Work to complete – Every line in the data below from the one containing "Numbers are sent" down to the one containing "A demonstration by", both included, must be retyped exactly; no other line is to appear.

(Extracted data entries)
┄┄┄┄┄┄

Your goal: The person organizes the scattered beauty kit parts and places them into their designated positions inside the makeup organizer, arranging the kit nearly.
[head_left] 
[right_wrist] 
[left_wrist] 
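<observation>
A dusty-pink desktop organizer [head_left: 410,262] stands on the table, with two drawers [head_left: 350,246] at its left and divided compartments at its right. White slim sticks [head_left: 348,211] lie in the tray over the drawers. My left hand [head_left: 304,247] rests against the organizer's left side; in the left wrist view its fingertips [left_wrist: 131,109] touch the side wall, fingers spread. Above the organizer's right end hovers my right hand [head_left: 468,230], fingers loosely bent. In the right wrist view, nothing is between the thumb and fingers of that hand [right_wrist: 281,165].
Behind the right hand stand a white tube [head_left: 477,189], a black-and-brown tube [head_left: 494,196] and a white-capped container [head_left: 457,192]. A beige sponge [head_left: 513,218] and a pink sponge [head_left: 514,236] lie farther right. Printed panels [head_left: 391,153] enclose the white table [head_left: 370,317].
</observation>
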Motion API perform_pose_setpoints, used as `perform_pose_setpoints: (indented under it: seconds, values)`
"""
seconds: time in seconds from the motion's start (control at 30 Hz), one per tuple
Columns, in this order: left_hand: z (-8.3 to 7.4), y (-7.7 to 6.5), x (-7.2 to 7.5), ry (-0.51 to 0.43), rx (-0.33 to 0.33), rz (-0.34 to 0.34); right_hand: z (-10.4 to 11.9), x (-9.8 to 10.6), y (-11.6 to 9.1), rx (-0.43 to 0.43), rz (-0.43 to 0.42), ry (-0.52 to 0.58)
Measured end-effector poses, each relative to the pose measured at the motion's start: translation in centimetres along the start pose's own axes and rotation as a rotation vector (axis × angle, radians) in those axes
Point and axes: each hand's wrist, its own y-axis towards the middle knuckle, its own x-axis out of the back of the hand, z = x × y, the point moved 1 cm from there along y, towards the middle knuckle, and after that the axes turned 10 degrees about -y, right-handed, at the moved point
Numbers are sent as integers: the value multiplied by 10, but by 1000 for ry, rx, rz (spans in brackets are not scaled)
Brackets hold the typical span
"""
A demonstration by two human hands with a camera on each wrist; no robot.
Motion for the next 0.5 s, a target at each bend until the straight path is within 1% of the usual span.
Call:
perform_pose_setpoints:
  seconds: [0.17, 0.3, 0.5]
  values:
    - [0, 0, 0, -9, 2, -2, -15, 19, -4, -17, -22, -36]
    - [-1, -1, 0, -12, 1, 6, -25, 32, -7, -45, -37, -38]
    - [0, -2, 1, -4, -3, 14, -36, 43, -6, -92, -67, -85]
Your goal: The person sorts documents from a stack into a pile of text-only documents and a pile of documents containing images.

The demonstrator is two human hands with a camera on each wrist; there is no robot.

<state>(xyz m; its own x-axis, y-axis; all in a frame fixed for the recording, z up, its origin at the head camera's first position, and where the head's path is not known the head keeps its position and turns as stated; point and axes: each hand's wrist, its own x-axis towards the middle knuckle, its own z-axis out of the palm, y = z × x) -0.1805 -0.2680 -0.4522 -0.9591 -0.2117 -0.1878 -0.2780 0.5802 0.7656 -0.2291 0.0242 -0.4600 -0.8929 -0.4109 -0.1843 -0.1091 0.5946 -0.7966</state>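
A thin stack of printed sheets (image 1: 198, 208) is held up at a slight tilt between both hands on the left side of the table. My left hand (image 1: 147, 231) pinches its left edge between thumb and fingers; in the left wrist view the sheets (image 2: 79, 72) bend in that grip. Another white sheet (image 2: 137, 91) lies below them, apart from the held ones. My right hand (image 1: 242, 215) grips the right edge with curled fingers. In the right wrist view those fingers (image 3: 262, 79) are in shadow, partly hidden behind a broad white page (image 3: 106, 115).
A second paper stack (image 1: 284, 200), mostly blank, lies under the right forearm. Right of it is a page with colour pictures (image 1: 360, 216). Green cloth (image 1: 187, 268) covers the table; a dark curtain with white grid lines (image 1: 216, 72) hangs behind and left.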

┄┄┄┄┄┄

Solution for this exercise –
Numbers are sent as integers: the value multiplied by 10, but by 1000 for ry, rx, rz (spans in brackets are not scaled)
Brackets hold the typical span
"""
A demonstration by two human hands with a camera on each wrist; no robot.

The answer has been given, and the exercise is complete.